AGI and its scarier cousin ASI get thrown around like they’re waiting just over the horizon. Maybe they are, maybe they aren’t. The truth is, with the way we’re building LLMs right now, we’re running into a wall. Training data is plateauing. Gains from brute force scaling are already showing diminishing returns.
Take GPT-5. On paper it’s the next leap forward. In practice, it’s not a revolution. The most interesting feature is an auto-router, the system decides whether your query deserves the expensive, long form reasoning or the cheaper, quick fire response. Clever, sure, but that’s not a new level of intelligence. It’s a cost saving mechanism dressed up as progress.
That’s not to say breakthroughs won’t happen. There’s too much money, talent, and energy in the field to bet against novelty forever. We’ve got living human cells in boxes (wetware, yuck), large concept models, world models, pieces of machinery that could click together in unexpected ways. If AGI arrives, it’ll likely be a Frankenstein’s monster of many approaches rather than one elegant breakthrough.

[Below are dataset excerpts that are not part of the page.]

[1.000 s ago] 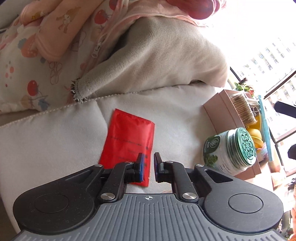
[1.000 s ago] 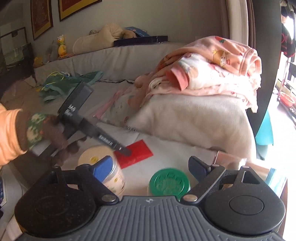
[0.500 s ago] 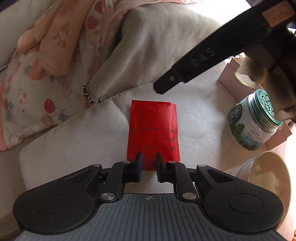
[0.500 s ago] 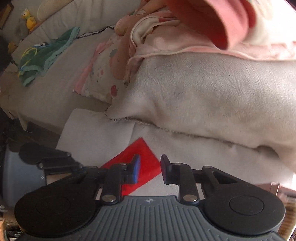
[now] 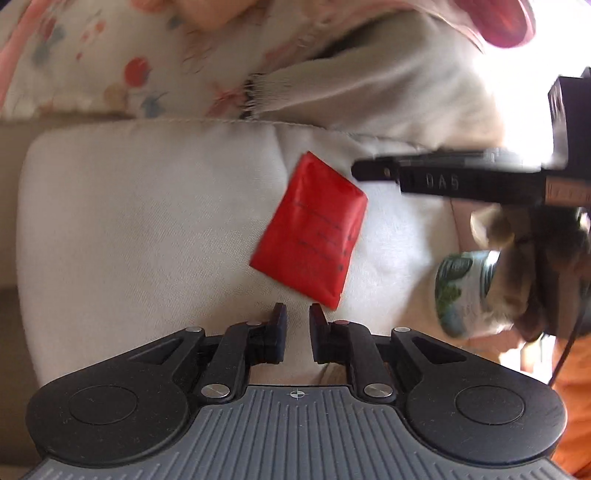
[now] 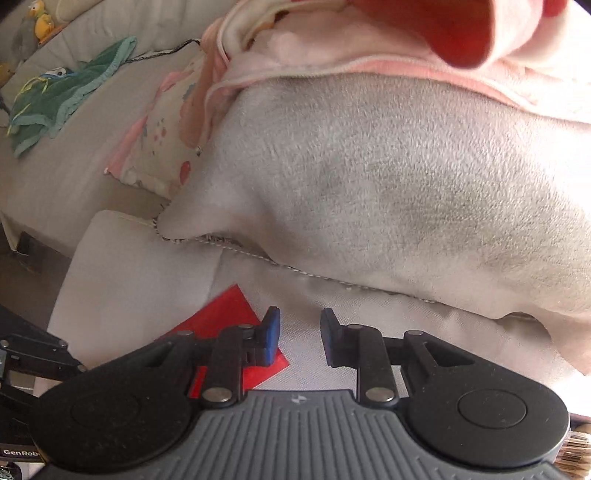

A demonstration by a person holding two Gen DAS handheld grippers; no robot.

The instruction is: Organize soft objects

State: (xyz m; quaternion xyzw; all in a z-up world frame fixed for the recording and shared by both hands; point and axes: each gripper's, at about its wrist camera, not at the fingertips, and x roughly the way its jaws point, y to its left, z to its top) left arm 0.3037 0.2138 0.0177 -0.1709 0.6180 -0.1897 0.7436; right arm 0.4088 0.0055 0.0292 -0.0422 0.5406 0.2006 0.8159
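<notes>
A grey fleece blanket [image 6: 388, 177] lies heaped on the sofa, with pink printed cloths [image 6: 332, 40] on top; it also shows in the left wrist view [image 5: 369, 81]. A flat red packet [image 5: 312, 229] lies on the pale cushion [image 5: 147, 221]; it shows partly in the right wrist view [image 6: 225, 314]. My left gripper [image 5: 295, 314] is slightly open and empty, just short of the packet. My right gripper [image 6: 300, 319] is slightly open and empty, low over the cushion by the packet's corner, facing the blanket edge. The right gripper's body shows in the left wrist view [image 5: 461, 181].
A green-lidded jar [image 5: 465, 291] sits at the right past the cushion. A flowered pillow [image 6: 166, 147] lies left of the blanket. A green cloth [image 6: 62, 92] and a yellow toy [image 6: 40, 18] sit far back left on the sofa.
My left gripper has drawn back from the red packet and turned. My right gripper closed to a narrow gap and dropped low toward the blanket edge.
</notes>
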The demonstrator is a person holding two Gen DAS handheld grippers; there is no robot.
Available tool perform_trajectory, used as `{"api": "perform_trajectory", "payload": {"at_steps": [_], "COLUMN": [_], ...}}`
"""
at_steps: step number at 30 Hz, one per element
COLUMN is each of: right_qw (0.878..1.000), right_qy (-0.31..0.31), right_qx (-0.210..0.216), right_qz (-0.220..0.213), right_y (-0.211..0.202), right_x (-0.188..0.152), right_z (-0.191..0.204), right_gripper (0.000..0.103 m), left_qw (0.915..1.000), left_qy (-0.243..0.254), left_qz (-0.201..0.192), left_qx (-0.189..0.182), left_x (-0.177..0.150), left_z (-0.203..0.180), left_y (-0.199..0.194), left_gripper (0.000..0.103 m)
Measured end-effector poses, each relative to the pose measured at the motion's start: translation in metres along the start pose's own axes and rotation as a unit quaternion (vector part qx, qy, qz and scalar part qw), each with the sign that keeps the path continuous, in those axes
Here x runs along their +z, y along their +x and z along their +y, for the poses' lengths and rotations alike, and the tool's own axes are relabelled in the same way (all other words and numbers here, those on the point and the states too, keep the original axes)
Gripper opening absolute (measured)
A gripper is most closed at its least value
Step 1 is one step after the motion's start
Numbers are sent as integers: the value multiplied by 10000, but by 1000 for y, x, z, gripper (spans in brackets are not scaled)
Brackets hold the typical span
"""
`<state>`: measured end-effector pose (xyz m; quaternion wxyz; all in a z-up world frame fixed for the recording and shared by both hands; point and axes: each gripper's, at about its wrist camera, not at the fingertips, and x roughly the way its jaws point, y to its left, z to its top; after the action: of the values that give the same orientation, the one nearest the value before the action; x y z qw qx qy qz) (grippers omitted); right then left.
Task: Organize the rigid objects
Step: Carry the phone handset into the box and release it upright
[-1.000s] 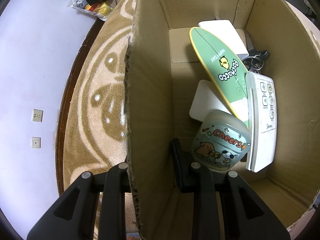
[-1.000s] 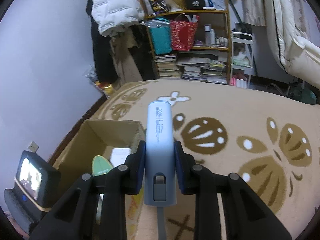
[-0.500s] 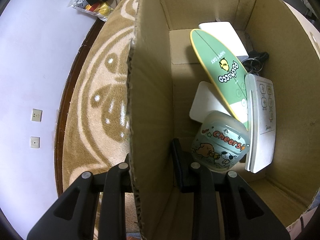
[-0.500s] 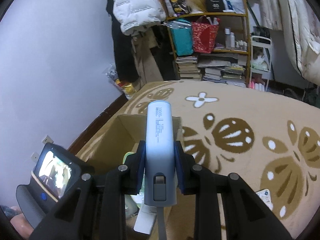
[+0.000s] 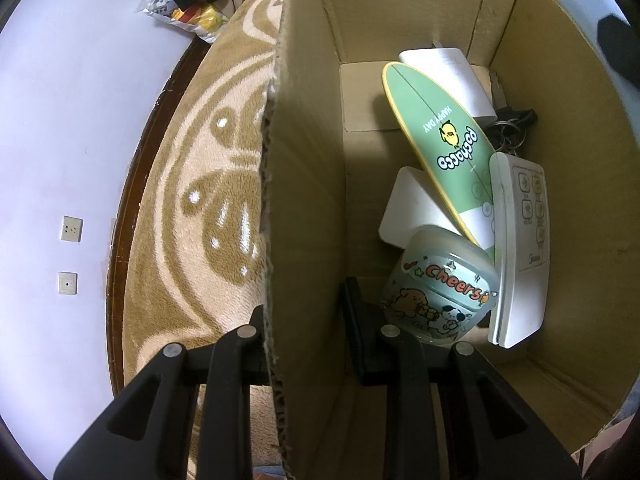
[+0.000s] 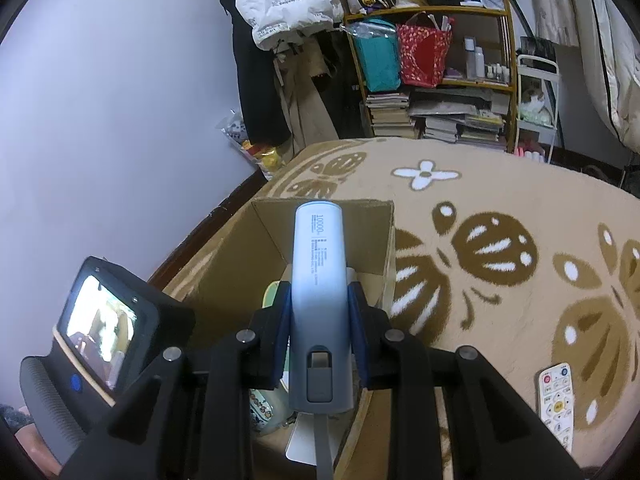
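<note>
A tan carpet point(image 6: 500, 200) with brown leaf and white flower patterns covers the floor, ending at a dark wooden edge point(image 5: 132, 184) below the pale wall. An open cardboard box point(image 6: 372, 236) stands on it near that edge. A white remote point(image 6: 557, 396) lies on the carpet, well apart from the box.

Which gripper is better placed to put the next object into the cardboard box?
Right: the right gripper holds the power bank over the cardboard box. The left gripper clamps the box wall.
</note>
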<state>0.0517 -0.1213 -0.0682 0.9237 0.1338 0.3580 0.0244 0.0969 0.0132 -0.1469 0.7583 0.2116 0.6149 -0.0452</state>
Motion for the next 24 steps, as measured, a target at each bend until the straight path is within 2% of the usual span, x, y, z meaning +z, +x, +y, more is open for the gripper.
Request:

But here’s the thing, chasing AGI is a distraction for most of us. It’s an intellectual sideshow compared to the messy, urgent reality of what AI is already doing today. Algorithms that amplify misinformation. Agents that can buy things on your behalf. Models that transform industries before regulators even wake up. Tools that can solve real problems while creating new ones just as fast.
Whether AGI comes in five years, fifty, or never, we can’t let the thought experiment blind us. The real work is fixing the harms, scaling the benefits, and steering this technology while it’s still in our hands.